TRY IT: Your task is to give the data again, exactly, with every line intact.

MATERIAL PROVIDED START

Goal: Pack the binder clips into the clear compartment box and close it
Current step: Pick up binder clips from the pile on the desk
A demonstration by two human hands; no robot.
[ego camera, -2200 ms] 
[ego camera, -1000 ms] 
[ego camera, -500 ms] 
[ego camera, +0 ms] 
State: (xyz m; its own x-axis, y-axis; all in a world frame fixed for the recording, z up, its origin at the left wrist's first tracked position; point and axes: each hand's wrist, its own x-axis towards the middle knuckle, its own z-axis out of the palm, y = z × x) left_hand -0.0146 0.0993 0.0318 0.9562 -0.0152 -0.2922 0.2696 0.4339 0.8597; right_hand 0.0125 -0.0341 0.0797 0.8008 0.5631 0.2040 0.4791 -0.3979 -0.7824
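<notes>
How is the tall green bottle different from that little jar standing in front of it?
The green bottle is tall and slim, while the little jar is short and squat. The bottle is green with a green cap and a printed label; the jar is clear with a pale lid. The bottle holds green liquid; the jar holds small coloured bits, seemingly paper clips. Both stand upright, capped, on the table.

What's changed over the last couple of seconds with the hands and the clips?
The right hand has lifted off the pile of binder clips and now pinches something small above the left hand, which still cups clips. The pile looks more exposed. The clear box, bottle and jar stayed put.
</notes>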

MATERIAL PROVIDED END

SOLUTION:
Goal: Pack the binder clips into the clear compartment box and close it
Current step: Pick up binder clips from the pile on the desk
A demonstration by two human hands; no robot.
[ego camera, -2200 ms] 
[ego camera, -1000 ms] 
[ego camera, -500 ms] 
[ego camera, +0 ms] 
State: (xyz m; its own x-axis, y-axis; all in a world frame fixed for the recording, z up, its origin at the left wrist's first tracked position; point and axes: each hand's wrist, its own x-axis towards the middle knuckle, its own z-axis out of the palm, y = z × x) left_hand -0.0146 0.0993 0.0318 0.9562 -0.0152 -0.2922 0.2696 0.4339 0.8597; right_hand 0.0125 -0.0341 0.0797 0.8008 0.5631 0.2040 0.4791 -0.3979 -0.7824
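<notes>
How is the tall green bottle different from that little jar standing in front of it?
The green bottle is tall and slim, while the little jar is short and squat. The bottle is green with a green cap and a printed label; the jar is clear with a pale lid. The bottle holds green liquid; the jar holds small coloured bits, seemingly paper clips. Both stand upright, capped, on the table.

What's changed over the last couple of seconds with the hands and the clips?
The right hand has lifted off the pile of binder clips and now pinches something small above the left hand, which still cups clips. The pile looks more exposed. The clear box, bottle and jar stayed put.
</notes>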

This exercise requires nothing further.